§ **Task statement**
Omit all pictures and transcribe only the lines in the entries below that run from the line with "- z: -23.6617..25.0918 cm" through the line with "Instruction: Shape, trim".

§ **Given entries**
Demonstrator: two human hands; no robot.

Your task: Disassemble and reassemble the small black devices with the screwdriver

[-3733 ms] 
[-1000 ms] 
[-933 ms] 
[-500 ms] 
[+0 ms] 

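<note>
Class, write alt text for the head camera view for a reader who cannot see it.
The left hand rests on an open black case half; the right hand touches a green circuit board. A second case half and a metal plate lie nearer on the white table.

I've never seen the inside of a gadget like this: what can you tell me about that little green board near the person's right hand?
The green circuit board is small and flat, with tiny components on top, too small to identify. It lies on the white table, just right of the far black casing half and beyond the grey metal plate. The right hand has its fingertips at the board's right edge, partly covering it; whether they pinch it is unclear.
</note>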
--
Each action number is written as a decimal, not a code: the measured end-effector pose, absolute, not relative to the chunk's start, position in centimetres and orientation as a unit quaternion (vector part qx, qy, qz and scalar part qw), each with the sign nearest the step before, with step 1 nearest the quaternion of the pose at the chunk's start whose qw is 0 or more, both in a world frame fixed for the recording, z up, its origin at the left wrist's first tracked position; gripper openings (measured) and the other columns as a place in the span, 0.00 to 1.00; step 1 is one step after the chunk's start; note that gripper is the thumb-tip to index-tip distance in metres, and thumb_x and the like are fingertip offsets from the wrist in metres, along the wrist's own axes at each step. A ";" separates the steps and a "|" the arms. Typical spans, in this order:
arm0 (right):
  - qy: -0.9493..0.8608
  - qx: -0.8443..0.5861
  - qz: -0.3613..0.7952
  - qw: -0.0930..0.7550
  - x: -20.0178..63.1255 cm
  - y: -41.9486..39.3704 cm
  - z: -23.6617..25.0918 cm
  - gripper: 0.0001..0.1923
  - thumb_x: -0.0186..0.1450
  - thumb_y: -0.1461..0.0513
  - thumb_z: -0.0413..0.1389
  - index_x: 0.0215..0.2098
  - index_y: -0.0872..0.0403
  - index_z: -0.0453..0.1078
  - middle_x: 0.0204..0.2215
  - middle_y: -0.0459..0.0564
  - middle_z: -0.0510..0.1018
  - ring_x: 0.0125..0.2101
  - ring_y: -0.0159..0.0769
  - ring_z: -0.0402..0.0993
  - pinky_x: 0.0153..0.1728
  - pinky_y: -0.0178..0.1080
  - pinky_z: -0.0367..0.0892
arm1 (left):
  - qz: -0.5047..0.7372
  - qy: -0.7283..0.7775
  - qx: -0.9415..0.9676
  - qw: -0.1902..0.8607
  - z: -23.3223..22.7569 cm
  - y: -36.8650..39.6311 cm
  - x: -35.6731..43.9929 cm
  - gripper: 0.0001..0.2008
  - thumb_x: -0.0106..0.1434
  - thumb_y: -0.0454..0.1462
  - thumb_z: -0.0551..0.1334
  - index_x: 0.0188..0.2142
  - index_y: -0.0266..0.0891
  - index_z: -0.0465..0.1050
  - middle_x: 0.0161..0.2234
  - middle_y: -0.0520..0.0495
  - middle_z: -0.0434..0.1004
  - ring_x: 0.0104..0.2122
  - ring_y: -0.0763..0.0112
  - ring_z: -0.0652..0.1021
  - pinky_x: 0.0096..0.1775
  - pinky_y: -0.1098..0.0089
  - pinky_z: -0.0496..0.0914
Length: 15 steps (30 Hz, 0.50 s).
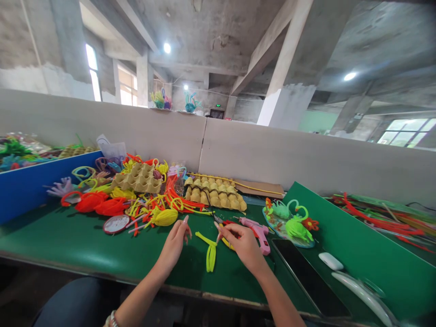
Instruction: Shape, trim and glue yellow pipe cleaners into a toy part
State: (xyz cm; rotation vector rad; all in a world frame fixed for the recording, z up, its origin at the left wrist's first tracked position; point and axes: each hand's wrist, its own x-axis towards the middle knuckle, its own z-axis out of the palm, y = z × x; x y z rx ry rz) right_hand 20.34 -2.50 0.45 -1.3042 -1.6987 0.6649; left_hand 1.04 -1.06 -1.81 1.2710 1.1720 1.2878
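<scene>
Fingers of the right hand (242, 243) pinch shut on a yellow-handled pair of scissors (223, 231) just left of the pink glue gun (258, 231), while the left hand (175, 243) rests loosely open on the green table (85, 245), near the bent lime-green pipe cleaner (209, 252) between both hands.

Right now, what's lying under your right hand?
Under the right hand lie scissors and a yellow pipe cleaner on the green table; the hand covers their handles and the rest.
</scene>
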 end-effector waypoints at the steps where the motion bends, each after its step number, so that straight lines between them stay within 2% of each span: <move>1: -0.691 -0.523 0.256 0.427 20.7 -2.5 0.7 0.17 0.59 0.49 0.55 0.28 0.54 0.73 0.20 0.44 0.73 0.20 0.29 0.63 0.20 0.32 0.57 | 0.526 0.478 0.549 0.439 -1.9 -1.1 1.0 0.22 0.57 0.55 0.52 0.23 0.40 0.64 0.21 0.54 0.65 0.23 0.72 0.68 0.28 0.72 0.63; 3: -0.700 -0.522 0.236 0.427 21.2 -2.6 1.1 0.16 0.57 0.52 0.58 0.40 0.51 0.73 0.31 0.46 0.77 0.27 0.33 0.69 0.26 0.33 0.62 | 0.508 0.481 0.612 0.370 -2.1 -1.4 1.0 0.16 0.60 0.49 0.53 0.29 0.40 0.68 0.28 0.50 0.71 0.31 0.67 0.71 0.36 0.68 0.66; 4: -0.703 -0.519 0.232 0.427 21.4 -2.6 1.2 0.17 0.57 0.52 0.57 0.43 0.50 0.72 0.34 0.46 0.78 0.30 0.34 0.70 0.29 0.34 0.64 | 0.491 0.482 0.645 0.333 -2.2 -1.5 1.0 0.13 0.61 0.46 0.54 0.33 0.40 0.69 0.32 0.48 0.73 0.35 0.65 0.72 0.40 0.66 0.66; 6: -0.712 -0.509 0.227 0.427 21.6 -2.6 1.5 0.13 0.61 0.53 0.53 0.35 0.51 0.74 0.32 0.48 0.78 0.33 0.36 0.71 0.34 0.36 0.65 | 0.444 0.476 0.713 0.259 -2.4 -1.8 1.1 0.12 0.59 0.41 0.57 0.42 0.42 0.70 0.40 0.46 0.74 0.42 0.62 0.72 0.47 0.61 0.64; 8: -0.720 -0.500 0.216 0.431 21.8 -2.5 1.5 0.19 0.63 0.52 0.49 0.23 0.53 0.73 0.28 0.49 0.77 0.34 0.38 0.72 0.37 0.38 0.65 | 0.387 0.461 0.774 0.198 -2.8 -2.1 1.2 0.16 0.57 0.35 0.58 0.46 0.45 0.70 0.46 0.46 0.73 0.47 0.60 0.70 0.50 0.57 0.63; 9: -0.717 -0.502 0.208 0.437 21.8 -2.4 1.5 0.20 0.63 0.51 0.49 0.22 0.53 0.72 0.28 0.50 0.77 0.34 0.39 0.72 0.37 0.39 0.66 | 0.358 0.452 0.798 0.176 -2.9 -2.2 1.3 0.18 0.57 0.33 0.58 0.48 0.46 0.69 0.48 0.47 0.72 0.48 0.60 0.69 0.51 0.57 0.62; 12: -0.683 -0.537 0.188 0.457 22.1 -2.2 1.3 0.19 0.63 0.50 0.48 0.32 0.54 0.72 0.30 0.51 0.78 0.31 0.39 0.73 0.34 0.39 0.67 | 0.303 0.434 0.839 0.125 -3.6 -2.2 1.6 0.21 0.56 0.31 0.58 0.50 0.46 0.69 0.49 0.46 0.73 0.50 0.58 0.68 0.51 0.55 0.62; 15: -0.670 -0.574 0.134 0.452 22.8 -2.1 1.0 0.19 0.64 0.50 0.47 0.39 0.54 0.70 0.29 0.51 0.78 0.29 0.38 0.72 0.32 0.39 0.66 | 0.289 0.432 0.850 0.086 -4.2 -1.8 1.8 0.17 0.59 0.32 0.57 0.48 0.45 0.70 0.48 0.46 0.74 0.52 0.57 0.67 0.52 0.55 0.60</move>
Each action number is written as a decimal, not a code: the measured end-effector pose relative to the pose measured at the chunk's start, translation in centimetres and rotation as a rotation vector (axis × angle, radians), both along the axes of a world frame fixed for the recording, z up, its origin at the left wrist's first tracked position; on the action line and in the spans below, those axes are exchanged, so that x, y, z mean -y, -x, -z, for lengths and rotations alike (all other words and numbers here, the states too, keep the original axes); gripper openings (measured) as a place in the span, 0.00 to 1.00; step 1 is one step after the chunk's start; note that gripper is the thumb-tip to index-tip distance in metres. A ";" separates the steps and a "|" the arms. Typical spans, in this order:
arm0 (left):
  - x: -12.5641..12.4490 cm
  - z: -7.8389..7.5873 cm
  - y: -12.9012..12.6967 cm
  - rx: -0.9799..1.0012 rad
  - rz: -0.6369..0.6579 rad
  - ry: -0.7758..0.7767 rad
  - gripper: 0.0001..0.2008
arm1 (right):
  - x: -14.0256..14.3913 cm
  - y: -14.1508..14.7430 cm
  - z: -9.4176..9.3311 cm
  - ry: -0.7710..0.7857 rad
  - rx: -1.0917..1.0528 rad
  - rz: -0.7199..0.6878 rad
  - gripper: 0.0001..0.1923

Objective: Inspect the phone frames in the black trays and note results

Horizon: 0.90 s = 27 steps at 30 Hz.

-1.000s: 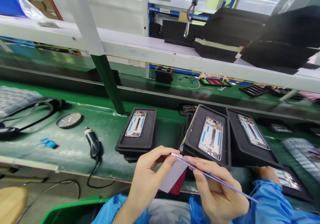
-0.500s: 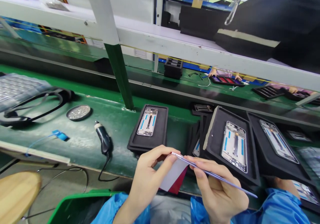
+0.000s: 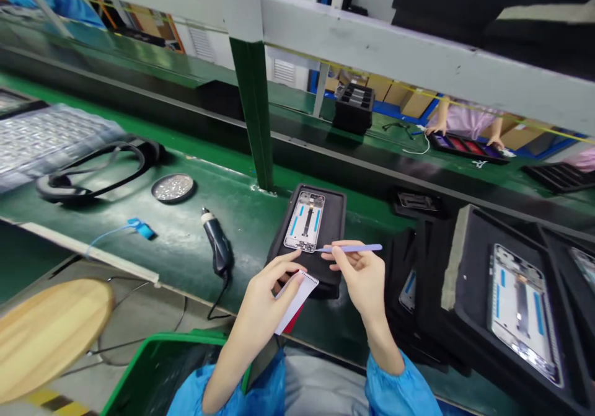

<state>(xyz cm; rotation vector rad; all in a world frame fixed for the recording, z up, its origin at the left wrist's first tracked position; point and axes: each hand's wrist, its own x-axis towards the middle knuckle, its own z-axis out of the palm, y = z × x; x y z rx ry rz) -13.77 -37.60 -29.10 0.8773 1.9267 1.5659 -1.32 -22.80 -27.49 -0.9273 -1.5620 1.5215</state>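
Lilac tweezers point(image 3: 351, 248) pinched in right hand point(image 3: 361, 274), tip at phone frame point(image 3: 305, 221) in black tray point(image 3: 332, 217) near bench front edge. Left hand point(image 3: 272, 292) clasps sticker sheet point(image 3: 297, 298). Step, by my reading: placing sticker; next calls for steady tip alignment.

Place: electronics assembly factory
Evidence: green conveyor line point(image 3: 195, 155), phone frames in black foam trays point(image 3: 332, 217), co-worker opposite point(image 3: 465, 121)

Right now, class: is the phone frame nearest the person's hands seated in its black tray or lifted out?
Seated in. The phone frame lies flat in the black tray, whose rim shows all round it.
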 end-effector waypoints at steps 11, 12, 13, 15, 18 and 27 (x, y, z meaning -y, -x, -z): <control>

§ **Answer area**
  - z: -23.6617..25.0918 cm
  - gripper: 0.0001..0.1923
  - thumb_x: -0.0186..0.1450
  - thumb_y: -0.1461..0.0513
  - thumb_z: -0.0413..0.1389
  - index_x: 0.0215..0.2098
  - index_y: -0.0872..0.0403
  - index_z: -0.0453..0.1078
  - middle_x: 0.0204..0.2215
  - middle_y: -0.0459..0.0564
  - middle_z: -0.0510..0.1018
  - ring_x: 0.0125..0.2101
  - ring_y: -0.0159..0.0769
  - ring_z: -0.0402..0.0993
  - pinky_x: 0.0153..0.1728
  - pinky_y: -0.0178..0.1080
  - pinky_z: -0.0367..0.0892
arm1 (left):
  - qz: -0.5047..0.7372
  - qy: -0.7283..0.7775
  - qx: -0.9415..0.9676
  - qw: -0.1902..0.8607
  - z: -23.3223..22.7569 cm
  - y: -36.8650..39.6311 cm
  - x: -35.6731..43.9929 cm
  - gripper: 0.0001..0.2008
  - thumb_x: -0.0106..0.1434
  - thumb_y: -0.0454..0.1462
  - thumb_z: -0.0551..0.1334
  - index_x: 0.0188..0.2142
  - index_y: -0.0266..0.0891
  - index_z: -0.0465..0.1050
  - middle_x: 0.0161..0.2234
  - middle_y: -0.0520..0.0495
  - middle_z: -0.0434..0.1004
  - ring_x: 0.0104..0.2122
  - ring_y: -0.0763..0.0112
  - ring_z: -0.0652..0.1021
  - pinky_x: 0.0096..0.1775
  - pinky_y: -0.1098..0.0089
  - pinky_z: -0.0496..0.0914
Length: 15 steps (30 Hz, 0.50 s).
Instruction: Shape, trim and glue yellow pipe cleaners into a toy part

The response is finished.